→ **Work task**
Within the data below, find the string "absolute" and return each line where it occurs.

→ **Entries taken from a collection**
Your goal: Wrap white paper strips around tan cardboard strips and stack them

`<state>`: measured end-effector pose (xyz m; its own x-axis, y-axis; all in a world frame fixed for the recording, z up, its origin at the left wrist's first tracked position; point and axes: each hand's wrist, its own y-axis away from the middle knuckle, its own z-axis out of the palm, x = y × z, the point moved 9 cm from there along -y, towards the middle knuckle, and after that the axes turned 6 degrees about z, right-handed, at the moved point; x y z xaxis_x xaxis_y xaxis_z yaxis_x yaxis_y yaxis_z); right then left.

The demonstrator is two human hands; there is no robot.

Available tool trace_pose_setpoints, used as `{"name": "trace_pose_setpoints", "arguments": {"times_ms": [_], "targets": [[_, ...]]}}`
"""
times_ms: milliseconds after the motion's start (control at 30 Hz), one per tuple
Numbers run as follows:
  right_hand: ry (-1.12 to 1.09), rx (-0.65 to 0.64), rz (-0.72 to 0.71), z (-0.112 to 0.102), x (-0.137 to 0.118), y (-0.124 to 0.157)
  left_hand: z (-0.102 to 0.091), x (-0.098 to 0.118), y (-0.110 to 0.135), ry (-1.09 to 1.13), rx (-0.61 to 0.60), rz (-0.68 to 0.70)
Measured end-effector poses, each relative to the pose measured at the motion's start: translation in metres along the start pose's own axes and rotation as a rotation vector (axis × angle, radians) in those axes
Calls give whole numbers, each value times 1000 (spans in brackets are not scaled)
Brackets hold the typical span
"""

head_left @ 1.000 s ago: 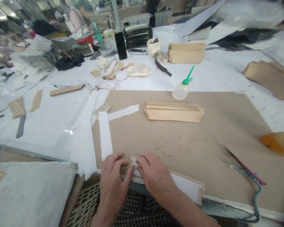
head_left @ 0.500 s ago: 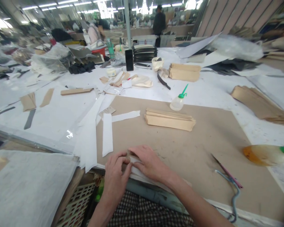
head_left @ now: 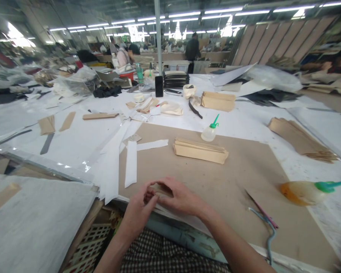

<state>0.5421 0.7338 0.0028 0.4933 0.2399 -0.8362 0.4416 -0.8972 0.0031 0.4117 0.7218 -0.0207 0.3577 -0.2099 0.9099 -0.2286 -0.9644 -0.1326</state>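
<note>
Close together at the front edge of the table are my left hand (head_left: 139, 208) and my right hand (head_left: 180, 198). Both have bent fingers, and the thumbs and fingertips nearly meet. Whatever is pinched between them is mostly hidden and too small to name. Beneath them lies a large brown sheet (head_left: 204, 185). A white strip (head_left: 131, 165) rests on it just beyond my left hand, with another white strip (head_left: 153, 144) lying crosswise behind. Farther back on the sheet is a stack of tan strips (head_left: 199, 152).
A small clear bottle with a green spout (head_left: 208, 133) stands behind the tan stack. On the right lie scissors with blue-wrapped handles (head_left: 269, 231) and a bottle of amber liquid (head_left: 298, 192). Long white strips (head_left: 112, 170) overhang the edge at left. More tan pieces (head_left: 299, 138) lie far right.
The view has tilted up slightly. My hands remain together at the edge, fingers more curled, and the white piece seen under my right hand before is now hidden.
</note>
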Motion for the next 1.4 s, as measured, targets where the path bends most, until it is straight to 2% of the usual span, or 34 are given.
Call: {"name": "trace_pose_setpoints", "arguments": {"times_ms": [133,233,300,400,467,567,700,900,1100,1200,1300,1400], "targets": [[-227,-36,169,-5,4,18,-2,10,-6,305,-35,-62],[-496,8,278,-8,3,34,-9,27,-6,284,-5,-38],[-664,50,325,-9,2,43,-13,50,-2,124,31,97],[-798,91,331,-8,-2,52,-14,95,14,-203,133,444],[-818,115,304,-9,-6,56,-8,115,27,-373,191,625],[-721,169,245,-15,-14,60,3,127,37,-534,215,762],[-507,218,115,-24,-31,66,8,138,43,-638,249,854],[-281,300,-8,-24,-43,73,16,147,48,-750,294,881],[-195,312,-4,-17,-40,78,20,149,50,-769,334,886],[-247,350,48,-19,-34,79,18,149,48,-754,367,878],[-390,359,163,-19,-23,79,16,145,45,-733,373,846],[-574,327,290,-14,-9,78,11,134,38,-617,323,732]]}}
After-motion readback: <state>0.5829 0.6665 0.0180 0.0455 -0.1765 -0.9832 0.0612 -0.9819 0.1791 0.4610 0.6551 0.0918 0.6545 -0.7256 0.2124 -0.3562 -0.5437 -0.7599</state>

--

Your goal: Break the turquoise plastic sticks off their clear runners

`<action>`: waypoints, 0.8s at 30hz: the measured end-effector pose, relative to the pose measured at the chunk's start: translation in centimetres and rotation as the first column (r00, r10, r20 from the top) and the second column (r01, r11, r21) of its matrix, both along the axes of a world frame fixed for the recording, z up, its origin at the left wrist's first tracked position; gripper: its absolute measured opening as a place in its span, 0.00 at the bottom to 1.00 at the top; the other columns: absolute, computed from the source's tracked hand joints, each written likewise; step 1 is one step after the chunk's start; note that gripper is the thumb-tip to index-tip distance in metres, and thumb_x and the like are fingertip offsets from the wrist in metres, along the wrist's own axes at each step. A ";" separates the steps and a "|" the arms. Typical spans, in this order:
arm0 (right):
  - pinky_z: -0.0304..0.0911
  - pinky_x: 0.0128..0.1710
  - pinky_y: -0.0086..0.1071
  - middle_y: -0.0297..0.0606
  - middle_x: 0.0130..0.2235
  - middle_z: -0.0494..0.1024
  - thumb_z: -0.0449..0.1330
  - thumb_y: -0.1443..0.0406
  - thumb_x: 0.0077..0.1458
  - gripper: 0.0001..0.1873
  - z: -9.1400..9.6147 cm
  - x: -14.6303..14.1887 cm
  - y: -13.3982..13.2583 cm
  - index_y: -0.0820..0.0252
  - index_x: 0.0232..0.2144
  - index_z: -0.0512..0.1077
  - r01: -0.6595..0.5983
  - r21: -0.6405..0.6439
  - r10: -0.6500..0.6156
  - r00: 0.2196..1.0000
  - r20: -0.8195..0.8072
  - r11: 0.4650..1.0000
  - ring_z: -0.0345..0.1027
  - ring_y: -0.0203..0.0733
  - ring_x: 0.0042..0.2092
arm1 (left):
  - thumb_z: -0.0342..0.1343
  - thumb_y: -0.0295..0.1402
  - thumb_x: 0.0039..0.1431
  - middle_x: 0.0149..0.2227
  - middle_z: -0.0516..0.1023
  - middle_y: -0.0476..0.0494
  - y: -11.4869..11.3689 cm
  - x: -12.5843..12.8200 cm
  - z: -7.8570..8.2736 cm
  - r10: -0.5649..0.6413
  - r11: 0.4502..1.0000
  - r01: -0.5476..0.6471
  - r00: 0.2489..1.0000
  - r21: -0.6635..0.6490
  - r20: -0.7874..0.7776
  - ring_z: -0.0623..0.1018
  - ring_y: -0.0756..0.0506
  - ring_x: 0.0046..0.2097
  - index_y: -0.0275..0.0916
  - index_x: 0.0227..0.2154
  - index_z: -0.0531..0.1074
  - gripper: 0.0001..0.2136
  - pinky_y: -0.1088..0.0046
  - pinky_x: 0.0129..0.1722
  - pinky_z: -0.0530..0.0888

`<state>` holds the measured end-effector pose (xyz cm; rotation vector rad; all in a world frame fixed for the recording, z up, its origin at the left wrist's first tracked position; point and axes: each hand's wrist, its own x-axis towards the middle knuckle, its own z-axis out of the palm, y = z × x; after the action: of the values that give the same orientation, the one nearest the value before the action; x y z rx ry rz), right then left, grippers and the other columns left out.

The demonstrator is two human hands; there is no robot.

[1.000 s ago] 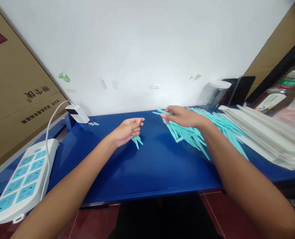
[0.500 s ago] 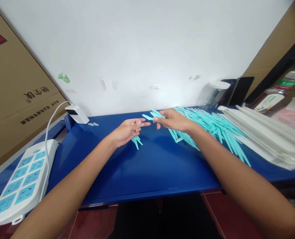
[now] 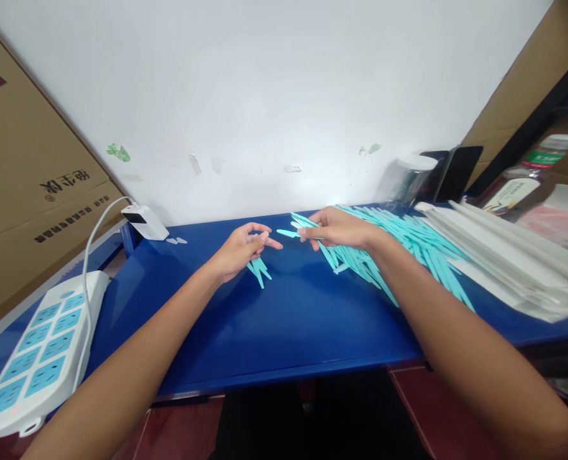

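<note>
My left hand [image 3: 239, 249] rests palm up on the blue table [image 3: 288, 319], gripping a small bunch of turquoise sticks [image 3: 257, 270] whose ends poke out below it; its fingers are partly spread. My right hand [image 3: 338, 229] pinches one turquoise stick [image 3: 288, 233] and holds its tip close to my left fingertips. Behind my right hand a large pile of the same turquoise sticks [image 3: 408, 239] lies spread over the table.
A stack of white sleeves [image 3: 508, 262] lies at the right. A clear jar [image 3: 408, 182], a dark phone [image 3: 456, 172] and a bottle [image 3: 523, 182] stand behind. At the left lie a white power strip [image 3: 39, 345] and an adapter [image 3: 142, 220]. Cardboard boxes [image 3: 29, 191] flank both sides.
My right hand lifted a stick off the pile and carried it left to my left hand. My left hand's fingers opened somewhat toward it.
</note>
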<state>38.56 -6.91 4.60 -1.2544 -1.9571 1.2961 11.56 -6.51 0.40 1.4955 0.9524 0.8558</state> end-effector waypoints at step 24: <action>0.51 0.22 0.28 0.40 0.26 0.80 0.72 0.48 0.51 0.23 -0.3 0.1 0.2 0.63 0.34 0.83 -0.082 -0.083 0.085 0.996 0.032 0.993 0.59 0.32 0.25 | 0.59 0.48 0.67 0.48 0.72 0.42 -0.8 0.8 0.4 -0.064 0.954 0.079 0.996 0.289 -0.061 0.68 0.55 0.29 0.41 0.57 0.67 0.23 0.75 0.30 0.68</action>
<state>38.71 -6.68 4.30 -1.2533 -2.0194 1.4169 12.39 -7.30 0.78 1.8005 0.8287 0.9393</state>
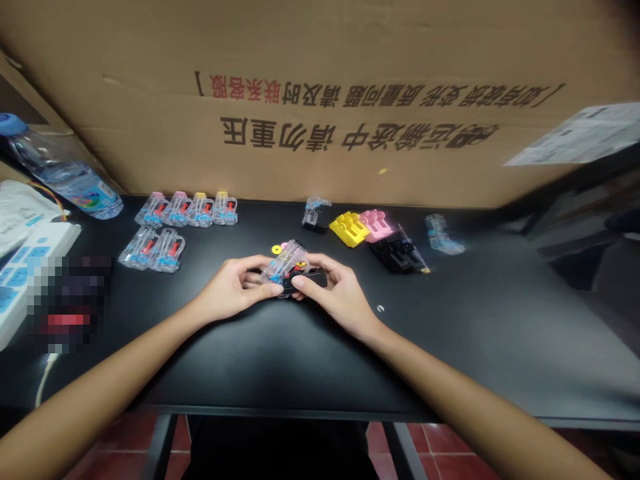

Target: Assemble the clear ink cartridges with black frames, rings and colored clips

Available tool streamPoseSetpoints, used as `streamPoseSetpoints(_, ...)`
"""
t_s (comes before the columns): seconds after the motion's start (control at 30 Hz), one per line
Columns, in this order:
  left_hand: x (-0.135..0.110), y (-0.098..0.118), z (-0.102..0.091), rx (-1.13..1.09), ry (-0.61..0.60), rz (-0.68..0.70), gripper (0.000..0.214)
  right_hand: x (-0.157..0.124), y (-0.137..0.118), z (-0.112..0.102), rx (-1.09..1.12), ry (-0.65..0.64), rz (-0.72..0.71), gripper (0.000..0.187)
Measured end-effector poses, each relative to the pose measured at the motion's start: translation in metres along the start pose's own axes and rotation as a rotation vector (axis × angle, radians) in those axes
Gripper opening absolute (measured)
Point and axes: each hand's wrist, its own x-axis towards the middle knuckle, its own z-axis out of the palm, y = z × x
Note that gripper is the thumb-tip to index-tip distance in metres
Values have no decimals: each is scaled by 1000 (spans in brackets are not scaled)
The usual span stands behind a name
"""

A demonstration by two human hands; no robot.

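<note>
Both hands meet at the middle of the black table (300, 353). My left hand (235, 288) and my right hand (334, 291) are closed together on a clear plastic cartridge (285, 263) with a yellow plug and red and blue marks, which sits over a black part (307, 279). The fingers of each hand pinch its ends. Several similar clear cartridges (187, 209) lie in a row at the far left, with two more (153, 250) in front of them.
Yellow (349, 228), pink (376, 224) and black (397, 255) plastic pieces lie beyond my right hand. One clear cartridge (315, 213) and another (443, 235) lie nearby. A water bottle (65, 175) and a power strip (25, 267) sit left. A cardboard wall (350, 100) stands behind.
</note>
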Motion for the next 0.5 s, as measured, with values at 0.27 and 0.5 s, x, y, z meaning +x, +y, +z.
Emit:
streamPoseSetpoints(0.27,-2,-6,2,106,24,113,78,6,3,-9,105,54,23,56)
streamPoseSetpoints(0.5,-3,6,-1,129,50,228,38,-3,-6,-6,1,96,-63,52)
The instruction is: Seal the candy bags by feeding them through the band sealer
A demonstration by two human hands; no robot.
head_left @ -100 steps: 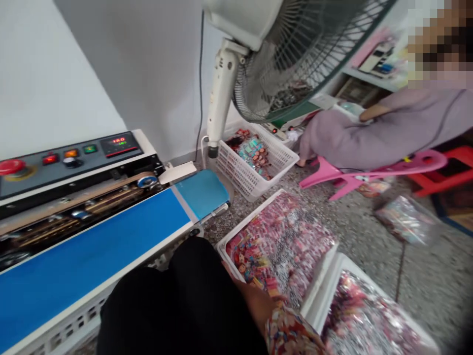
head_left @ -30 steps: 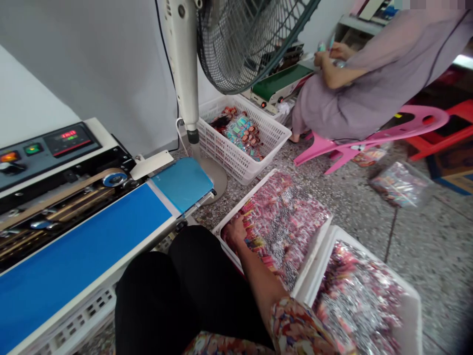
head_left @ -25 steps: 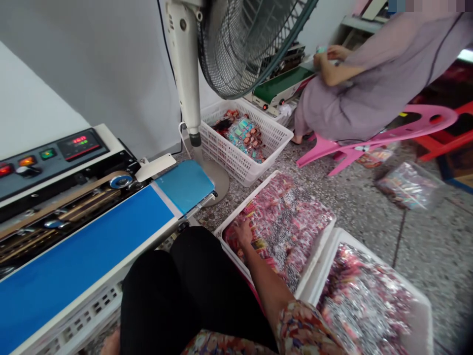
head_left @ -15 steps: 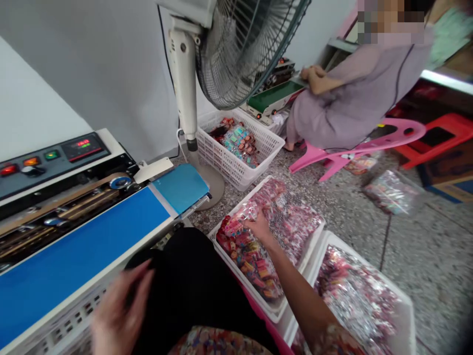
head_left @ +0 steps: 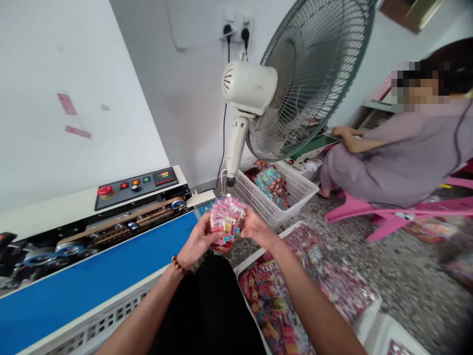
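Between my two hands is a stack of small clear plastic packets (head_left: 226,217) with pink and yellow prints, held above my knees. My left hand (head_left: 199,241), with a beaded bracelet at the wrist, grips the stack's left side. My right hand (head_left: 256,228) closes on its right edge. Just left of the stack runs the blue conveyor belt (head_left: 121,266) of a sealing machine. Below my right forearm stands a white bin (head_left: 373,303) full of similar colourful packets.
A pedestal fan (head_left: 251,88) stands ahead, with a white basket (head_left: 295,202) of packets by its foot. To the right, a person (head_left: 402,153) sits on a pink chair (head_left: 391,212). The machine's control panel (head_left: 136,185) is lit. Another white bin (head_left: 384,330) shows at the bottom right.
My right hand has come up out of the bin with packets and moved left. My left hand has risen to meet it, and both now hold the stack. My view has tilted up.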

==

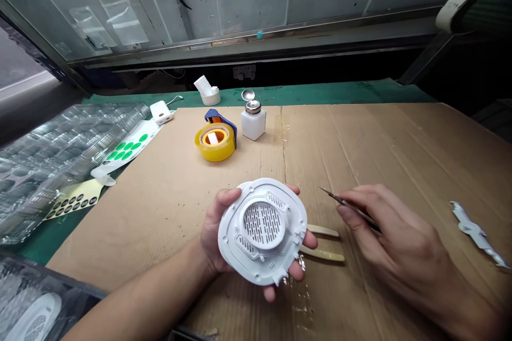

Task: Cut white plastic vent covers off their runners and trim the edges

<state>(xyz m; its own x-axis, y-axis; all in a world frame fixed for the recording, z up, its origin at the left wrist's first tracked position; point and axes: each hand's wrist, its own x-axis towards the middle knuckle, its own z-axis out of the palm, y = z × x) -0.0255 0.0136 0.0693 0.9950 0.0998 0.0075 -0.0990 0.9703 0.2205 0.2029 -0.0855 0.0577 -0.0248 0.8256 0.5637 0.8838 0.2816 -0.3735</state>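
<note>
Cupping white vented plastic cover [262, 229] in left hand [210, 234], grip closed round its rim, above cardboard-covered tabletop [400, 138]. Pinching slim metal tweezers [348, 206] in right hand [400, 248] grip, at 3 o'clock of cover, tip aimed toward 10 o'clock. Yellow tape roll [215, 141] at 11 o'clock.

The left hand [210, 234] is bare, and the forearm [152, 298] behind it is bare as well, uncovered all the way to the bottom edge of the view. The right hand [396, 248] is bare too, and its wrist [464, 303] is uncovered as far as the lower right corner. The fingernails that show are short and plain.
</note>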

→ **Result for this exercise**
`<action>`: waypoints, 0.8s at 30hz: the measured end-effector pose, relative to the pose measured at the chunk's start: translation in centimetres and rotation as the first column (r00, r10, r20 from the top) and the second column (r01, r11, r21) of its matrix, both along the axes of a world frame fixed for the recording, z up, its origin at the left wrist's first tracked position; gripper: its absolute measured opening as a place in its span, 0.00 at the bottom to 1.00 at the top; the other columns: absolute, computed from the source's tracked hand joints, each written likewise; step 1 is one step after the chunk's start; note that gripper is the thumb-tip to index-tip distance in metres, and thumb_x and the like are fingertip offsets from the wrist in metres, along the wrist's own axes at each step. A ";" separates the steps and a "|" the arms. Typical spans, in this order:
Gripper opening absolute (measured)

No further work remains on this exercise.